## Task details
Locate, in the data below, the line that contains "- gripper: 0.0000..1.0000" and the line that contains "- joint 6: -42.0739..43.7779"; reproduce exactly those two lines and every line between them, nothing more.

## Listed entries
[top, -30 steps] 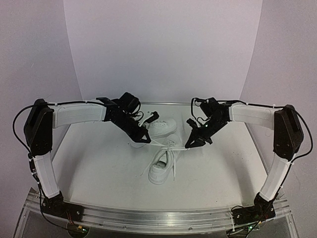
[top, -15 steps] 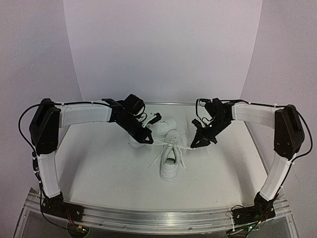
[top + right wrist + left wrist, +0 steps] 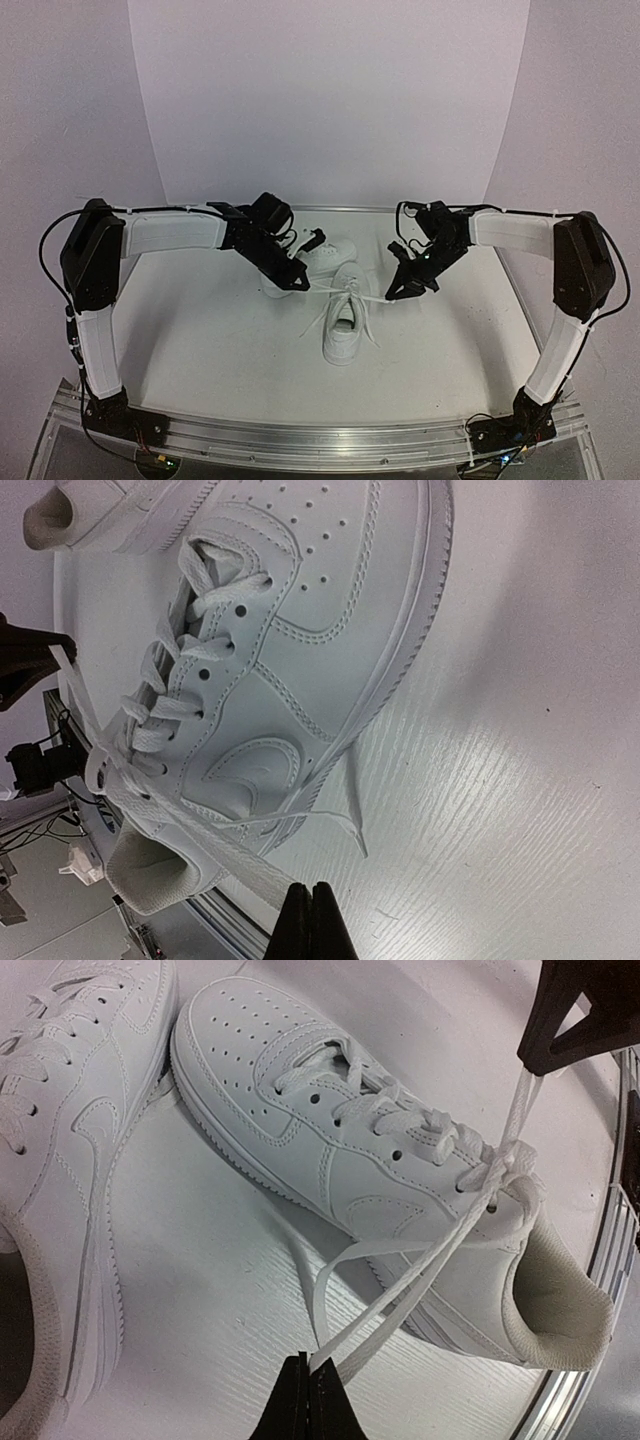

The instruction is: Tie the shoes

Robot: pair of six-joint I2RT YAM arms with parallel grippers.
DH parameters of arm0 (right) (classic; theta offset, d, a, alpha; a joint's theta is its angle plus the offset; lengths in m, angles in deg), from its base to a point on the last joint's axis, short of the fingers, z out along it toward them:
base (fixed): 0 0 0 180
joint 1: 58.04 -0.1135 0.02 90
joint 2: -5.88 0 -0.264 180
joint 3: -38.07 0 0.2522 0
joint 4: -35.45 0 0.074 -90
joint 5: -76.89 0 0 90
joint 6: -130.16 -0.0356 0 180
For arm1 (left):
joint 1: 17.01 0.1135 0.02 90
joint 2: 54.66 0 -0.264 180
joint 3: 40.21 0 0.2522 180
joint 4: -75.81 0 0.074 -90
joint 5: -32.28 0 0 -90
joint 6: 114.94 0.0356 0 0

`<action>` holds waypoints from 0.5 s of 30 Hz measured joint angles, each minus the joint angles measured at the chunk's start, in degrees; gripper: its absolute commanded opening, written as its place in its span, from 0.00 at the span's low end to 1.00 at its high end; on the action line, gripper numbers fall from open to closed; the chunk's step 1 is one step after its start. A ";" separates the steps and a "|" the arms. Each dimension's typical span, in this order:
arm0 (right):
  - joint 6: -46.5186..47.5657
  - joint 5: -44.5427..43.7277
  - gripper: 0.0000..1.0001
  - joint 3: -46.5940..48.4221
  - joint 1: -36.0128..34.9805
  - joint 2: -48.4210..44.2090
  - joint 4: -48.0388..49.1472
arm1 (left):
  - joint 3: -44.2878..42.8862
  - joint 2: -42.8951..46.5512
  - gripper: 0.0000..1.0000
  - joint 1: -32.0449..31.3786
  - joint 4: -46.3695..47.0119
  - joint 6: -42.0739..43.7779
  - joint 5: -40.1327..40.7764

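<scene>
1. pulling apart is what this pose looks built for: your left gripper (image 3: 296, 284) is pinched fully shut on one strand of the laces (image 3: 420, 1270), and your right gripper (image 3: 396, 292) is pinched shut on the other strand.
2. the near shoe (image 3: 345, 322) sits mid-table, between the two grippers, so each arm can draw its strand straight out to its own side.
3. both strands run taut from the fingertips to a crossing at the top eyelets, next to the ankle opening. a small knot (image 3: 505, 1165) is bunched there, and my read is that you are cinching the first overhand cross.
4. the grippers sit low, close to the table (image 3: 200, 340). that probably keeps the pull flat along the surface instead of lifting the heel.
5. the far shoe (image 3: 322, 258) lies just beyond the near shoe, close beside its toe end. it is laced, but you cannot tell from here whether it is tied.
6. judging by the laces, the near shoe has no bow yet, so expect to form loops next. that will need a fresh grip closer to the knot.
7. watch the near shoe for sliding: nothing is holding it down, and an uneven pull could drag it sideways.
</scene>
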 measured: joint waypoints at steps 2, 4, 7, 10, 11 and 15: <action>0.18 0.27 0.00 -0.13 0.19 0.00 0.22 | 0.34 0.00 0.00 0.00 0.12 0.10 0.00; 0.40 0.67 0.00 -0.19 0.35 0.00 0.41 | 0.47 0.00 0.00 0.00 0.14 0.46 -0.03; 0.61 2.07 0.00 0.26 0.69 0.01 -0.07 | 0.47 0.02 0.00 -0.22 0.05 2.09 0.01; 0.76 3.17 0.00 2.55 1.26 0.02 -1.98 | 0.18 0.01 0.00 -1.07 -0.90 3.65 0.38; 0.82 3.45 0.00 3.52 1.43 0.02 -2.60 | -0.08 0.00 0.00 -1.43 -1.53 4.10 0.66; 0.91 3.61 0.00 7.27 1.03 0.02 -4.65 | -2.88 0.02 0.00 -3.17 -4.95 4.81 1.84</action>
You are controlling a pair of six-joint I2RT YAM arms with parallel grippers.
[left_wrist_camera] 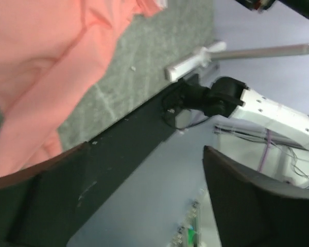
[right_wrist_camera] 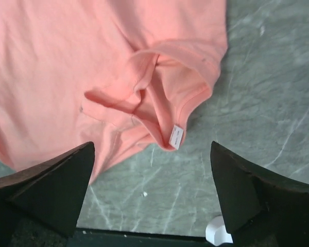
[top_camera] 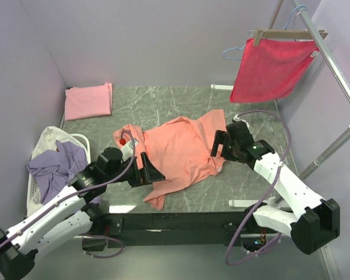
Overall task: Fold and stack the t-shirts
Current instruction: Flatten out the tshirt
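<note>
One white basket [top_camera: 81, 142] is noted at the left edge of the table [top_camera: 181, 102]; two shirts are heaped in it, a lavender shirt [top_camera: 58, 168] and a cream shirt [top_camera: 48, 139]. Two more are laid on the table: the salmon-orange shirt [top_camera: 178, 149], spread rumpled at centre between the arms, and the light pink shirt [top_camera: 88, 100], folded in the far left corner. Four shirts are counted. The left gripper [top_camera: 150, 170] and right gripper [top_camera: 220, 146] are both spread wide, with nothing held. One crimson cloth [top_camera: 271, 67] is hung at far right.
</note>
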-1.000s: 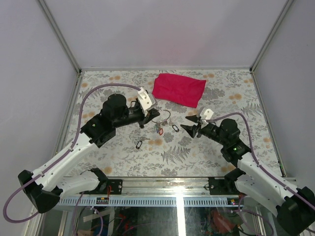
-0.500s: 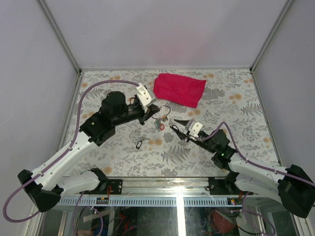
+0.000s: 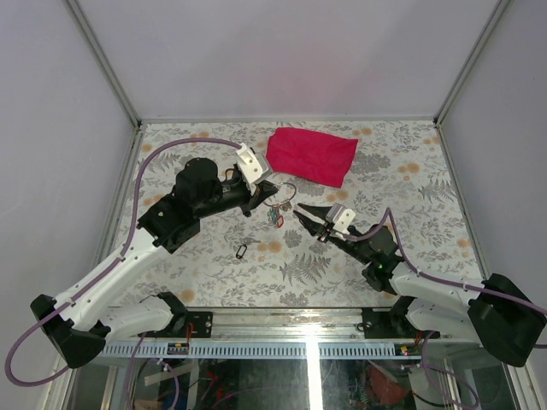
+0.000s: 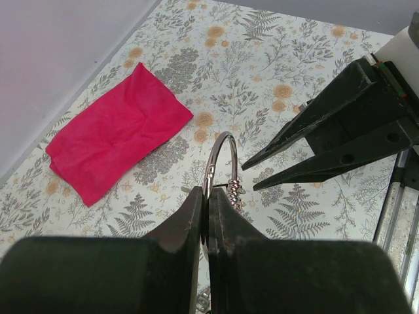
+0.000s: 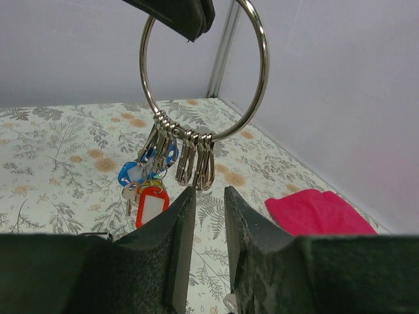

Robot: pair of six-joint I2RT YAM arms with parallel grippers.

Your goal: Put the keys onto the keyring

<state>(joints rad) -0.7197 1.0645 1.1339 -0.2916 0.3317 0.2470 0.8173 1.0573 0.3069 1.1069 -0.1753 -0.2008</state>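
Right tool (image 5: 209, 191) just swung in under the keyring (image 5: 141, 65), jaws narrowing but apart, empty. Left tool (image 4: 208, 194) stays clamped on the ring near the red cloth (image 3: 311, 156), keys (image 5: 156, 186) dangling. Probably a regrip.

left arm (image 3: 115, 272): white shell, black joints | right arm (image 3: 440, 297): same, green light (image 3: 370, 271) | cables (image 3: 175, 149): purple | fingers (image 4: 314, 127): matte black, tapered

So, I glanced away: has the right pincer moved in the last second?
Yes. The right pincer has swung left, from under the red cloth's right corner to under its middle.
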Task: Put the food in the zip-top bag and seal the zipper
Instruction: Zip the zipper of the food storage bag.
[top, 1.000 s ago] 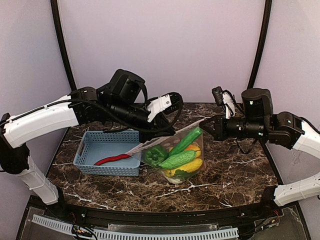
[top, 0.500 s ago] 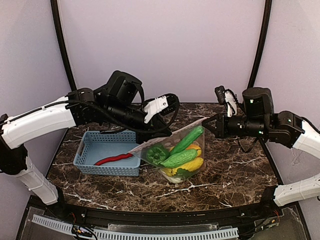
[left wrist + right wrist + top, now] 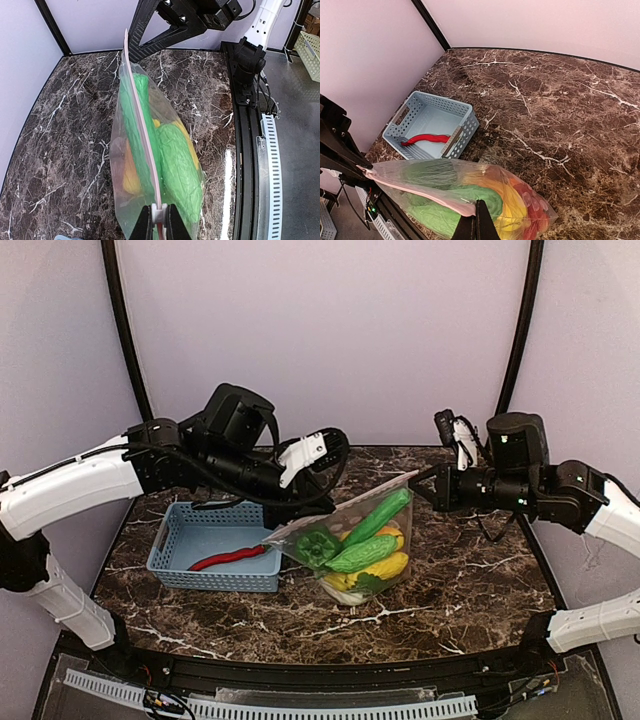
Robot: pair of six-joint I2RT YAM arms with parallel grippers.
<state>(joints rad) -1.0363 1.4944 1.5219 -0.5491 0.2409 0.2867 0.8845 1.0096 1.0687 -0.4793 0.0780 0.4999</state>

## Output for this task
  - gripper: 0.0000..1.0000
  - joint 1: -32.0449..31.3786
  - joint 4: -46.3695..47.0119
  - joint 6: -42.0739..43.7779

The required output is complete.